Segundo o CEO, o Brasil vai demandar todos os anos cerca de 250 mil programadores, mas consegue formar apenas 15 mil por ano em suas faculdades. "E muitos deles são disputados no mercado global por empresas estrangeiras, pois podem trabalhar remotamente mesmo permanecendo no Brasil e ainda ganham em dólares ou euros", diz Dohmke.

Por isso, para o executivo, existem grandes oportunidades para jovens que queiram entrar nesse âmbito profissional, pois "é um trabalho com uma elevada remuneração desde o começo da carreira" quantificada em cerca de "quatro-cinco mil reais" para um programador recém-formado, e que "não demanda mais máquinas com grandes capacidades de processamento".

"Agora é possível programar com computadores básicos ou até com o telefone celular. Não precisa de grandes investimentos para começar. Todo o mundo pode se tornar programador. É uma grande oportunidade especialmente para as camadas mais baixas da sociedade. Mas é preciso ensinar desde cedo a programar, é algo que deve ser inserido nos curricula acadêmicos", diz o Dohmke.

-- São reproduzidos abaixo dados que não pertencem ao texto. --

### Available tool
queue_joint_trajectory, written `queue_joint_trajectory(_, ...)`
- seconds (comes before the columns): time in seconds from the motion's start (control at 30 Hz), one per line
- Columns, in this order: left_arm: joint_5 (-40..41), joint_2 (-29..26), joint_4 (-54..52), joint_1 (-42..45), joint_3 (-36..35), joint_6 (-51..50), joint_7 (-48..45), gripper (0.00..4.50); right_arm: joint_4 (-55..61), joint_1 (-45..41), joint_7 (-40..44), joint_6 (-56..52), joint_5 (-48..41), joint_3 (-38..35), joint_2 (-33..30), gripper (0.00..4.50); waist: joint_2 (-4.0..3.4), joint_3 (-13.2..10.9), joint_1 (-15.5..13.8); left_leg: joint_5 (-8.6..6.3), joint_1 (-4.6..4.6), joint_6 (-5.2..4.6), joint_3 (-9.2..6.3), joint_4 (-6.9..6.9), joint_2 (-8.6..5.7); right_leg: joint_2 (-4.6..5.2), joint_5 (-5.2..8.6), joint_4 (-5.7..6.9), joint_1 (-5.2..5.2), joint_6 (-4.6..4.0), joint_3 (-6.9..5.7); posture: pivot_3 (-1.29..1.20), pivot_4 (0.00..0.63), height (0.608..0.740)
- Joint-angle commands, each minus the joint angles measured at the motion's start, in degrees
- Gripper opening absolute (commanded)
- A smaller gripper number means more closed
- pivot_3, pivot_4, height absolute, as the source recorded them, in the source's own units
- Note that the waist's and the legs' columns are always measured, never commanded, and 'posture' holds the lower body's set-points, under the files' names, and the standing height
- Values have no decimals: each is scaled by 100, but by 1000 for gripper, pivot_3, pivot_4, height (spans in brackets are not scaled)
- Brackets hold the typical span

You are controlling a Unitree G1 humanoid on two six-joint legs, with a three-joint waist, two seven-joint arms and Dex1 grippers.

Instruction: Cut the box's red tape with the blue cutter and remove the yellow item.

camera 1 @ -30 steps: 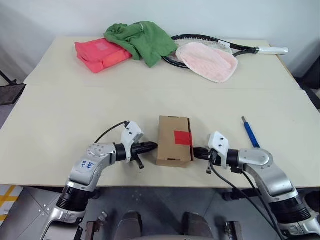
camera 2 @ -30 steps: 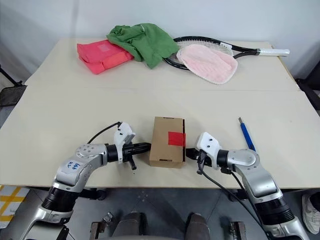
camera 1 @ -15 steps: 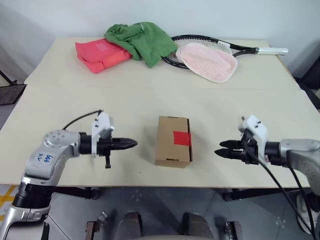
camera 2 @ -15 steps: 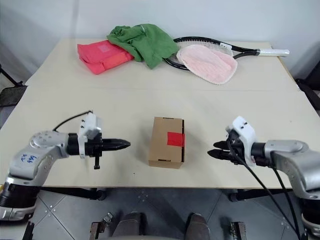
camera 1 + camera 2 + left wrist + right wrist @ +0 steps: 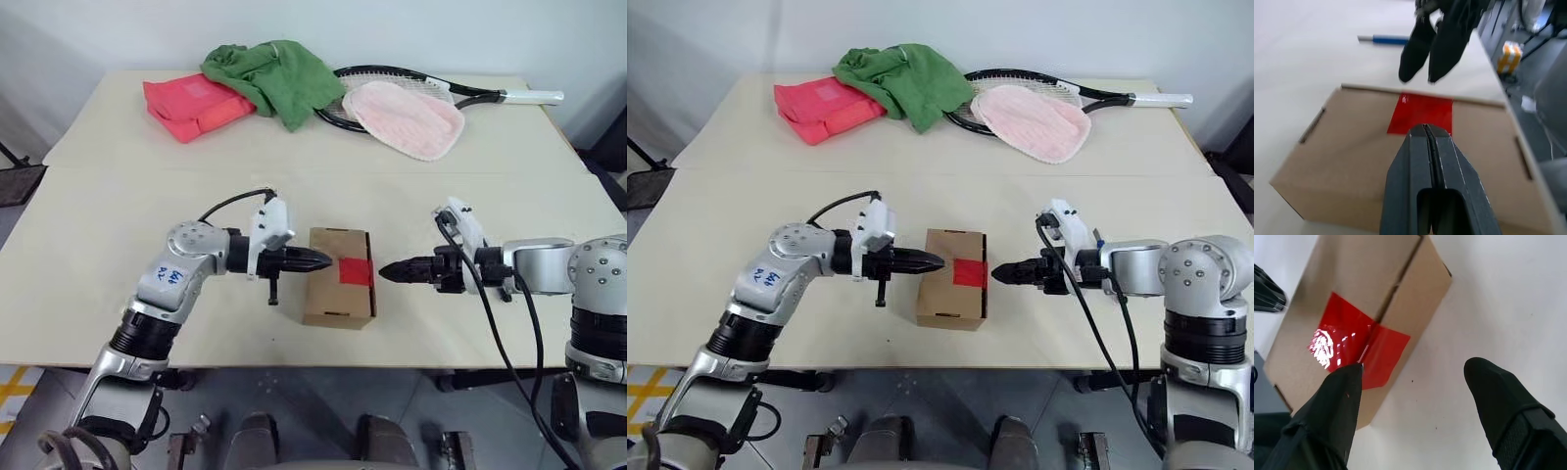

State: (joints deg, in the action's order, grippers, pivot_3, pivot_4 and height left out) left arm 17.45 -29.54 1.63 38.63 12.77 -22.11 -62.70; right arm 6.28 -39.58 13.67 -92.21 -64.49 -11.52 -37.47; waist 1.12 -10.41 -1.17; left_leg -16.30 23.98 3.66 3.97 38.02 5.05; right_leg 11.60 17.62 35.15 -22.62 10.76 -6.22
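Note:
The brown box [image 5: 331, 294] lies near the table's front edge, with the red tape [image 5: 358, 271] across its flap seam on the right side. My left gripper [image 5: 323, 260] is shut and empty, its tip hovering over the box top just short of the tape [image 5: 1422, 113]. My right gripper [image 5: 385, 271] points at the tape from the box's right, slightly raised. In the right wrist view its open fingers [image 5: 1342, 396] straddle the taped edge. The blue cutter [image 5: 1383, 39] lies on the table beyond the box, behind my right arm. The yellow item is out of view.
At the back of the table lie a pink-red folded bag [image 5: 196, 103], a green cloth [image 5: 274, 73], a tennis racket [image 5: 490, 96] and a pink towel [image 5: 404, 117]. A seam crosses the table [image 5: 118, 225] behind the box.
Half a second ago both grippers stood well away from the box; both have now swung in towards it and risen. The right gripper, shut a second ago, has opened.

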Motion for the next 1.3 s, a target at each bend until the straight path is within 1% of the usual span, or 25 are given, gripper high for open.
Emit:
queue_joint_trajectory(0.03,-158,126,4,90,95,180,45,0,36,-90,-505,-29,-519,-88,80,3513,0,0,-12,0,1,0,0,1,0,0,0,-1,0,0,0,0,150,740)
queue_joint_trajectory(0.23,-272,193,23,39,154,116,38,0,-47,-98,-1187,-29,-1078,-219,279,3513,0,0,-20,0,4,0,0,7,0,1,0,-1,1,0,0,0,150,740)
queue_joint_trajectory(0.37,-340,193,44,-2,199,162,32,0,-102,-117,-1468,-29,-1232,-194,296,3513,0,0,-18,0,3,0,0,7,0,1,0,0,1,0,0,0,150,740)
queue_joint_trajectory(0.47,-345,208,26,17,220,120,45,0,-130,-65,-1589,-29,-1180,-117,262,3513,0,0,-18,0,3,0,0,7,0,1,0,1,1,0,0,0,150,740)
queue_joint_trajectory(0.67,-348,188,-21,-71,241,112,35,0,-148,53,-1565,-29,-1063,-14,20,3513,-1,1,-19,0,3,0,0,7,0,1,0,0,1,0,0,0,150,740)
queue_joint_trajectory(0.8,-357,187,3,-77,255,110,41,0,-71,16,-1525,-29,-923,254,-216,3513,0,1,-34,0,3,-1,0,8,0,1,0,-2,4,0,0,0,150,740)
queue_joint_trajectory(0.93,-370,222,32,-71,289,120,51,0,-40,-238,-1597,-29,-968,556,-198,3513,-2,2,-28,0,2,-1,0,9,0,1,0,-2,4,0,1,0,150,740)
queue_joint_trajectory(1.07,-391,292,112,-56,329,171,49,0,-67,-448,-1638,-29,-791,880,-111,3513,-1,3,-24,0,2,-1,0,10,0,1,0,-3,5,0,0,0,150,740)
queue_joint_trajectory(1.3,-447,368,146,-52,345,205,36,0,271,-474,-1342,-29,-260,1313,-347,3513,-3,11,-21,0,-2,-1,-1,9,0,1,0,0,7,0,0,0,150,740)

Crise não terá impactos na GitHub nem na Microsoft  (MSFT34), diz CEO

Perguntando sobre a situação atual do mercado de tecnologia, com as demissões de milhares de funcionários que estão ocorrendo entre as Big Techs nesses últimos dias, o executivo explicou que "isso é algo natural" e que "faz parte do jogo do mercado".

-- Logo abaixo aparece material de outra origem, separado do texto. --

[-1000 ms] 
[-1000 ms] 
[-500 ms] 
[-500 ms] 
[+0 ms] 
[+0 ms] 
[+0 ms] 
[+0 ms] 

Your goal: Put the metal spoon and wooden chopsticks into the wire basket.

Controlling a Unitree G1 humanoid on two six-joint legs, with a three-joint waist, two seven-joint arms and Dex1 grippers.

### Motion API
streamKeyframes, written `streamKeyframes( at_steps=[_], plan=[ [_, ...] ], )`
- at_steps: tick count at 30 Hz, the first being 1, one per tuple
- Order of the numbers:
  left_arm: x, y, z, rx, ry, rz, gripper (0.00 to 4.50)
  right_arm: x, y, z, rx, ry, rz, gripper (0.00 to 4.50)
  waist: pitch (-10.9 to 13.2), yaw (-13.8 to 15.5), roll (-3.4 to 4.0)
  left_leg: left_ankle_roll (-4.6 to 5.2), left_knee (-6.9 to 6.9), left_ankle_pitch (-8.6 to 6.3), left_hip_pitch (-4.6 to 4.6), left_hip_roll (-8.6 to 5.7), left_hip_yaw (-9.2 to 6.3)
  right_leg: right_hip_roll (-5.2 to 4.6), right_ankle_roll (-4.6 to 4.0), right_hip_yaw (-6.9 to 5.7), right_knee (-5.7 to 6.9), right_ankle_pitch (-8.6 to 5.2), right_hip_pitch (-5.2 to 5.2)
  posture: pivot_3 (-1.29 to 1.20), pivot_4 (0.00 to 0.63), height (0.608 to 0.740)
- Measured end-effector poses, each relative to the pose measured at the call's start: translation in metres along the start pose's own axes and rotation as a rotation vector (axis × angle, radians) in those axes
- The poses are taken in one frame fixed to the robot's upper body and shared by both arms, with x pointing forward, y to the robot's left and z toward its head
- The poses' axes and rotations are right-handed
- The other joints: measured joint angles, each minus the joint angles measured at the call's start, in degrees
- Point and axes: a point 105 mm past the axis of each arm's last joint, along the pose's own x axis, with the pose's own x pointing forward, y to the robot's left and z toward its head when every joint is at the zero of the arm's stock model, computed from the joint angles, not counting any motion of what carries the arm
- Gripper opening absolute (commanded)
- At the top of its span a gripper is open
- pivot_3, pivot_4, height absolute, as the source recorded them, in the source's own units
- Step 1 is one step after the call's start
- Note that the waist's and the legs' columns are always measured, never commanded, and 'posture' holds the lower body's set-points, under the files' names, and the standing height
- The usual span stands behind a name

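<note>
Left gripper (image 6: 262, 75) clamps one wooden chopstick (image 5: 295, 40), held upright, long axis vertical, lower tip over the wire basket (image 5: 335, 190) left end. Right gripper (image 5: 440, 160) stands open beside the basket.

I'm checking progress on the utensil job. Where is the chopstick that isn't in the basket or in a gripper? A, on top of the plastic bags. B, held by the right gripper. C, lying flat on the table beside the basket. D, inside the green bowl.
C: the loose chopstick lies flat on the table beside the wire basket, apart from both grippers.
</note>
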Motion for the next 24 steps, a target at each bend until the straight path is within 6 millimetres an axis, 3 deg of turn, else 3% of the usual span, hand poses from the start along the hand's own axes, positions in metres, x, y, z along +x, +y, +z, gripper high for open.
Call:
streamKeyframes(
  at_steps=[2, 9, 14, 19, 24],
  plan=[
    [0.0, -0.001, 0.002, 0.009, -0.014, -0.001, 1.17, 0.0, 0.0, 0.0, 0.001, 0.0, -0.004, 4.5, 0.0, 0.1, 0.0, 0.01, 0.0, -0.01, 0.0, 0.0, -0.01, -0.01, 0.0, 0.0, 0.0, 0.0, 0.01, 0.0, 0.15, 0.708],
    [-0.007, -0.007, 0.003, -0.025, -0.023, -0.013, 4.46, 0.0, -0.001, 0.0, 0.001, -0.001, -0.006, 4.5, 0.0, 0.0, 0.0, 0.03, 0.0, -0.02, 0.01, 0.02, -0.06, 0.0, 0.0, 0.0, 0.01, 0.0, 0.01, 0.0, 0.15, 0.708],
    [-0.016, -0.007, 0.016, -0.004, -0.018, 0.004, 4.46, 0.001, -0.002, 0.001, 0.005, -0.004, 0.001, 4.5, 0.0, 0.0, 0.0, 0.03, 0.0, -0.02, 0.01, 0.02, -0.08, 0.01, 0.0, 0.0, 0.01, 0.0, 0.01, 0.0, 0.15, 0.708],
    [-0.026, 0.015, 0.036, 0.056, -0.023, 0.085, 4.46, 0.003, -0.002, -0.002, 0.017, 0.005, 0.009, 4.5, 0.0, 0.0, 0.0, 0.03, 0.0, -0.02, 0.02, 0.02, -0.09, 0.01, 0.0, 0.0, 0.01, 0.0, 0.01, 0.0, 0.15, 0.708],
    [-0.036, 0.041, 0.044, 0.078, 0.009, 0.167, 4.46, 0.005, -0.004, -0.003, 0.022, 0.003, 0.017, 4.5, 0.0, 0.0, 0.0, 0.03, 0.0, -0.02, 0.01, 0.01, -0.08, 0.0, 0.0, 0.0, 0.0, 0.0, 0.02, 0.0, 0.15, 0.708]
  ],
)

"Quem trabalha nesse setor sabia que isso, antes ou depois, iria acontecer. A economia dos últimos anos sempre foi em movimento ondulatório. Recentemente vivenciamos o maior Bull Market da história, que foi muito prolongado. Agora as coisas estão se estabilizando. Estamos tristes para essas pessoas, mas elas terão a grande oportunidade de se reinventar e de criar novos negócios. É assim que funciona no Vale do Silício. Muitas vezes quem sai de uma empresa acaba fundando sua própria startup. E pode virar bilionário dessa forma", explica Dohmke.

Perguntado se esses cortes irão impactar os negócios da GitHub - cujo maior faturamento é oriundo de licenças individuais de programadores - o CEO se disse otimista como o futuro, e descartou possíveis consequências negativas sobre a atuação da empresa ou até da própria controladora Microsoft.

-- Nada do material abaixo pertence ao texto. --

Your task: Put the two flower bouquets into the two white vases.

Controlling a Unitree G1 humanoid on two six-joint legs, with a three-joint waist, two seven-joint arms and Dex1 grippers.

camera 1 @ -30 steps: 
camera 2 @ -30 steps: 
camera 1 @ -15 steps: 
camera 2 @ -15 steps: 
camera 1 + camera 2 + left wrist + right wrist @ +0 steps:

"Não achamos que esses cortes terão repercussões negativas sobre nossos negócios. Estamos desenvolvendo novas tecnologias, como por exemplo a Inteligência Artificial, que foi apresentada aqui na Universe 2022, que vai facilitar ainda mais o trabalho dos desenvolvedores. Não vamos realizar nenhum corte de nossa força de trabalho", disse Dohmke.

Perguntado sobre o número de funcionários no Brasil, o faturamento da empresa no país e o faturamento global da GitHub, o CEO respondeu que não divulgam essas informações. Atualmente, a controlada da Microsoft não tem uma sede física no Brasil mas contrata programadores no território nacional.